Bernardo Portas Torre tomó el mando de la Dirección General de Seguridad Física de la PF, en el organigrama está bajo la División de Fuerzas Federales de Carlos Alfonso Tornero Salinas, y del Servicio de Protección Federal, que entre otras labores, custodia y vigila edificios federales y protección física, un negocio multimillonario que en sus tiempos de Secretario de Seguridad Pública le quitó Genaro García Luna al Servicio Panamericano.

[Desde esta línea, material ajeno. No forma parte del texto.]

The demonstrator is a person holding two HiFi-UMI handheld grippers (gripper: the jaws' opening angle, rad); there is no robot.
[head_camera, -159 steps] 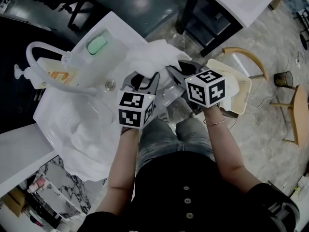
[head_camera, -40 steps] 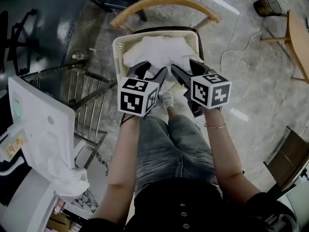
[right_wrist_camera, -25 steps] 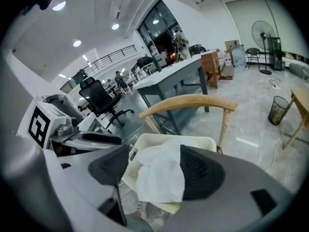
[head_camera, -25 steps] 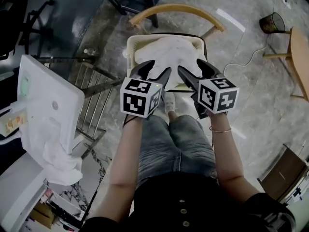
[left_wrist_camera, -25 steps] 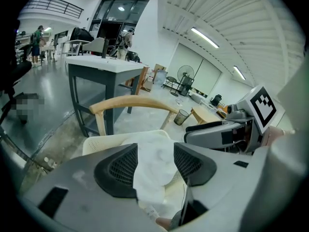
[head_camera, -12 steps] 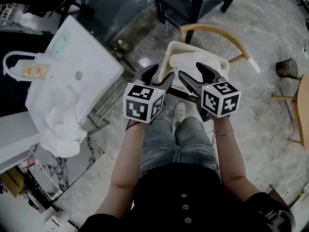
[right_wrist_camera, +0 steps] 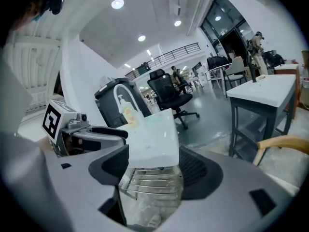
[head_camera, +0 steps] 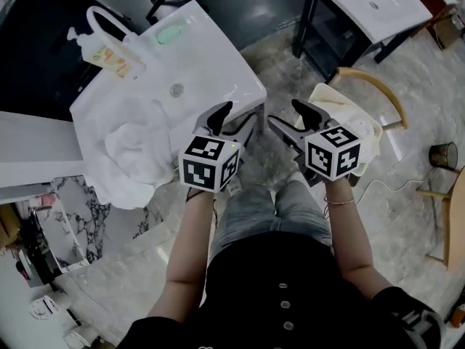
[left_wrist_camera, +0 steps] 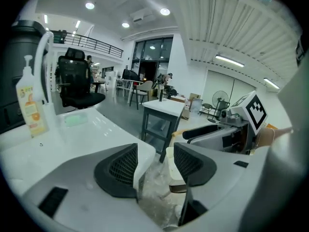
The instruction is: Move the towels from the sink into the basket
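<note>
Several white towels (head_camera: 134, 147) lie heaped in the white sink (head_camera: 211, 78) and hang over its near left edge. To the right, the cream basket (head_camera: 320, 97) stands on a wooden chair with a white towel (head_camera: 361, 124) inside. My left gripper (head_camera: 238, 116) hovers open and empty just off the sink's near right corner. My right gripper (head_camera: 285, 113) hangs beside it, open and empty, between sink and basket. In the left gripper view the jaws (left_wrist_camera: 154, 163) frame the sink's corner; in the right gripper view the jaws (right_wrist_camera: 152, 170) frame the sink (right_wrist_camera: 152, 134) and the metal rack below it.
A soap bottle (head_camera: 109, 53), a curved faucet (head_camera: 102, 19) and a green soap bar (head_camera: 168, 31) sit at the sink's back. A white-topped table (head_camera: 363, 6) stands behind the chair (head_camera: 378, 86). A small bin (head_camera: 442, 155) is on the floor at right.
Both grippers have left the basket, where a towel now lies, and swung left and up to the sink, open and empty. The view has turned with them.
</note>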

Para el partido político que investiga a fondo, el de Bernardo Portas es en apariencia un puesto secundario, sin embargo, su gran importancia radica en la posibilidad del recaudo de información sobre los movimientos, agenda y patrones de los escoltados y aún cuando en la parte superior de la estructura está la Comisión Nacional de Seguridad a cargo de Renato Sales Heredia, el partido sospecha que la información va a parar al CISEN, y de ahí quien sabe a donde.
Portas Torre fue particular del ex director del CISEN Jorge Tello Peón, de Alejandro Gertz Manero, Secretario de Seguridad Pública en el sexenio de Vicente Fox Quezada, y trabajó muy de cerca con Monte Alejandro Rubido en labores de información clasificada, del organismo.

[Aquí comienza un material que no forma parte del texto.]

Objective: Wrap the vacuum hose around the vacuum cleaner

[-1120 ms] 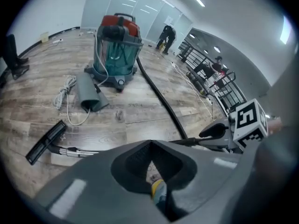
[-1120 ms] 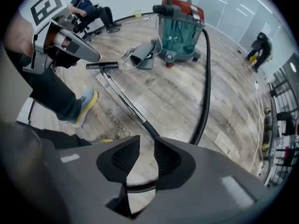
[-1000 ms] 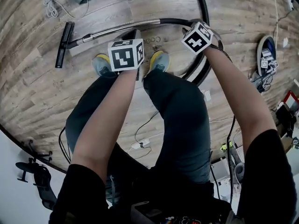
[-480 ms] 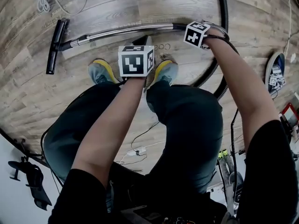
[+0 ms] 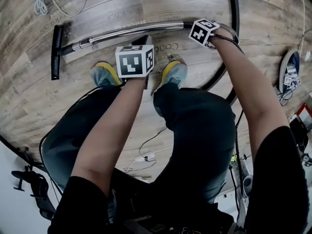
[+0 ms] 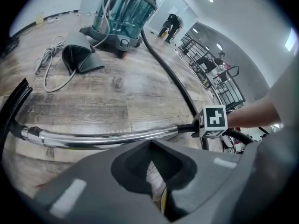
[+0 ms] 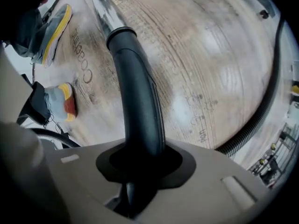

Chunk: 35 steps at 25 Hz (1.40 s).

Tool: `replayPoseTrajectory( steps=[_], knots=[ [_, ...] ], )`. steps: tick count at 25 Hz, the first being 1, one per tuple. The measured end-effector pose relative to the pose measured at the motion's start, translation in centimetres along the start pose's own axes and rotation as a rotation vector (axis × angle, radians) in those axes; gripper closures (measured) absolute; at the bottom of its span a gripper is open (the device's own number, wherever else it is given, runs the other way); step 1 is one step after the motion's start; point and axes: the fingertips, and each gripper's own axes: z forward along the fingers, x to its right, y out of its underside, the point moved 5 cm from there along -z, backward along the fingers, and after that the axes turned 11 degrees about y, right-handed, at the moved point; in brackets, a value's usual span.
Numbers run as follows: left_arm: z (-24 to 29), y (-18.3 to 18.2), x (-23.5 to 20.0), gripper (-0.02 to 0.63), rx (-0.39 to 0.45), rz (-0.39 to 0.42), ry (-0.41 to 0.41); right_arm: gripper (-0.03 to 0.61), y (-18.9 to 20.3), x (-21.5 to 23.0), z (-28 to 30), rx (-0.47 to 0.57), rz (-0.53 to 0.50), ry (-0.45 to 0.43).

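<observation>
A chrome wand [image 5: 126,31] with a black floor nozzle [image 5: 56,50] lies on the wooden floor in front of the person's shoes. My right gripper [image 7: 140,160] is shut on the black curved handle [image 7: 138,92] where wand and hose join; its cube [image 5: 204,31] shows in the head view. The ribbed black hose [image 5: 233,9] curves round behind it. In the left gripper view the hose [image 6: 170,76] runs back to the vacuum cleaner [image 6: 124,15]. My left gripper [image 6: 156,176] hovers over the floor near the wand [image 6: 103,138], jaws closed on nothing.
A grey pouch [image 6: 79,57] and a coiled white cable [image 6: 49,64] lie near the vacuum cleaner. The person's shoes [image 5: 105,72] stand just behind the wand. Thin cables trail on the floor by the legs, and small clutter [image 5: 287,67] sits at the right.
My right gripper has carried the handle a little farther from the shoes, and the nozzle end has swung slightly left. The left gripper has barely moved.
</observation>
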Motion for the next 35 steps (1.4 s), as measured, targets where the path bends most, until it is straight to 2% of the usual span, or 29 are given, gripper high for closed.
replayPoseTrajectory(
  steps=[7, 12, 15, 20, 24, 28, 32, 35],
  knots=[
    [-5.7, -0.8, 5.6, 0.614, 0.025, -0.024, 0.023, 0.44, 5.4, -1.0, -7.5, -0.01, 0.185, 0.015],
    [-8.8, -0.5, 9.3, 0.614, 0.028, -0.046, 0.046, 0.433, 8.3, -1.3, -12.3, 0.012, 0.332, -0.009],
    [-10.8, -0.6, 11.1, 0.614, 0.037, -0.064, 0.054, 0.43, 8.7, -1.8, -15.9, 0.095, 0.429, -0.07],
    [-15.5, -1.8, 14.1, 0.614, 0.06, -0.079, 0.062, 0.463, 9.2, -3.6, -25.3, 0.241, 0.585, -0.224],
    [-18.9, -2.8, 15.4, 0.614, 0.072, -0.093, 0.058, 0.491, 9.1, -6.1, -31.5, 0.335, 0.623, -0.275],
    [-22.1, -2.7, 15.9, 0.614, 0.078, -0.085, 0.044, 0.494, 8.9, -9.3, -36.7, 0.401, 0.64, -0.257],
    [-25.1, -1.9, 16.5, 0.614, 0.066, -0.072, 0.026, 0.491, 9.6, -11.7, -41.4, 0.469, 0.647, -0.203],
    [-27.7, -0.8, 17.3, 0.614, 0.056, -0.073, 0.027, 0.488, 10.8, -13.7, -44.2, 0.493, 0.676, -0.203]
  ],
)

Su experiencia en inteligencia se desarrolló en los mejores tiempos del Centro de Investigación y Seguridad Nacional, con Tello Peón, un funcionario con gran conocimiento de la materia, impulsor de una estricta metodología, orden y secrecía.

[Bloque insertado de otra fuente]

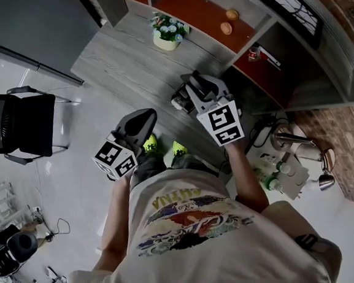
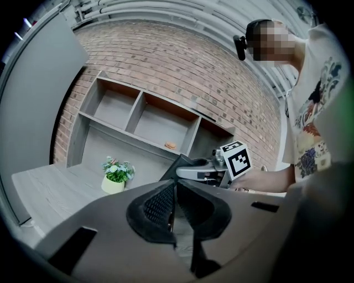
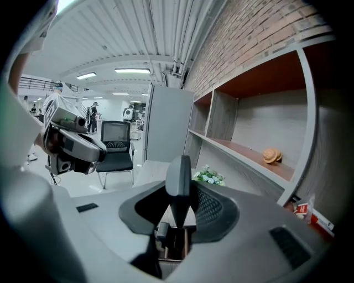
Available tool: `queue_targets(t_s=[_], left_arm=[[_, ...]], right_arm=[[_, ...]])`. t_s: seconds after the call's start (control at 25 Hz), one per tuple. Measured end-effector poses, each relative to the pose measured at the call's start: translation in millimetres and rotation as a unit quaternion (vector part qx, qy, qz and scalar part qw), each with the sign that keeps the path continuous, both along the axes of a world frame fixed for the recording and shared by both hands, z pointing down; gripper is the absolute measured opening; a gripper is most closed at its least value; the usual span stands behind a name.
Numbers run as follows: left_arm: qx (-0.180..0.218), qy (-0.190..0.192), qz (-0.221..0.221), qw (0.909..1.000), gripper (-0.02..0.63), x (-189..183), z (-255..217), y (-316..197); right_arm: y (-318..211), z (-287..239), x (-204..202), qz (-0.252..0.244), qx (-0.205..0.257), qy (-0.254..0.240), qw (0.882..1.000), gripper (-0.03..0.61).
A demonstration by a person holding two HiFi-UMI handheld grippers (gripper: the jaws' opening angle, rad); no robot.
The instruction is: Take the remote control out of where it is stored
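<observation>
A: Where's the remote (image 3: 178, 171)?

B: Upright in the right gripper (image 3: 185, 207), whose jaws are clamped on its lower part. Its top sticks up above them. It is held above the desk (image 1: 121, 69), towards the right end.

A: And the left gripper (image 2: 172, 202)?

B: Jaws together, nothing between them. It's beside the right one, near the desk's front edge.

A: What is on the desk?

B: A plant pot (image 1: 167, 39) by the back edge, below the shelf (image 1: 196, 13). Two orange lumps (image 1: 226, 27) lie on the shelf board.
</observation>
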State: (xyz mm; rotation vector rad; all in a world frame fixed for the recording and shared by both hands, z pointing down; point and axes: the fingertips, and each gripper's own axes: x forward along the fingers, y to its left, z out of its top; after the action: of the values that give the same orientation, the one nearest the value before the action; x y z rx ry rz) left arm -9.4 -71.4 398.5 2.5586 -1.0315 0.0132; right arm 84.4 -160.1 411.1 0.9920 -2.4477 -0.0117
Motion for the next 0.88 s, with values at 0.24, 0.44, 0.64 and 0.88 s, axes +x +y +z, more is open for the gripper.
queue_targets(t_s=[0.24,0.44,0.64,0.88], left_arm=[[-0.002,0.007,0.011,0.9999,0.006,-30.7,1.8,-11.3],[-0.004,0.007,0.022,0.9997,0.006,-61.0,1.2,-21.0],[-0.004,0.001,0.038,0.9993,0.006,-82.4,5.0,-33.3],[-0.013,0.002,0.068,0.9976,0.006,-93.9,11.3,-43.6]], right_arm=[[-8.1,2.7,-27.1,0.007,-0.002,0.014,1.000,0.118],[-16.1,-1.1,-49.0,0.019,-0.002,0.023,1.000,0.118],[-20.2,4.1,-69.0,0.033,-0.006,0.029,0.999,0.118],[-27.4,21.4,-87.5,0.049,-0.018,0.030,0.998,0.118]])
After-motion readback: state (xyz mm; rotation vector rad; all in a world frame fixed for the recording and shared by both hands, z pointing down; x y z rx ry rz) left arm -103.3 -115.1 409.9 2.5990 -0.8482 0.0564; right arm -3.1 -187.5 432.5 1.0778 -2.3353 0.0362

Pero a partir del ‘seguimiento’ del agente del CISEN José Juan Gaeta al candidato del Frente por México, Ricardo Anaya Cortés, los candidatos de oposición tomaron precauciones sobre la información que podría ser recabada por el organismo de inteligencia, ya que es obvio que un agente solitario, designado a proteger a un candidato presidencial resulta inverosímil, pero NO así para labores de recaudo de información.
El contexto, la agenda política, y el incidente del agente apodado “El Botas” con Anaya Cortés en Veracruz, agudizan las sospechas del viejo entendido que describe al CISEN en labores de espionaje a candidatos, aún cuando se pretenda matizar el calificativo con la palabra ‘seguimiento’.

Para este partido preocupado por la seguridad de sus candidatos, el amplio historial en inteligencia de Bernardo Portas, es más que sospecha, una comprobación de hechos.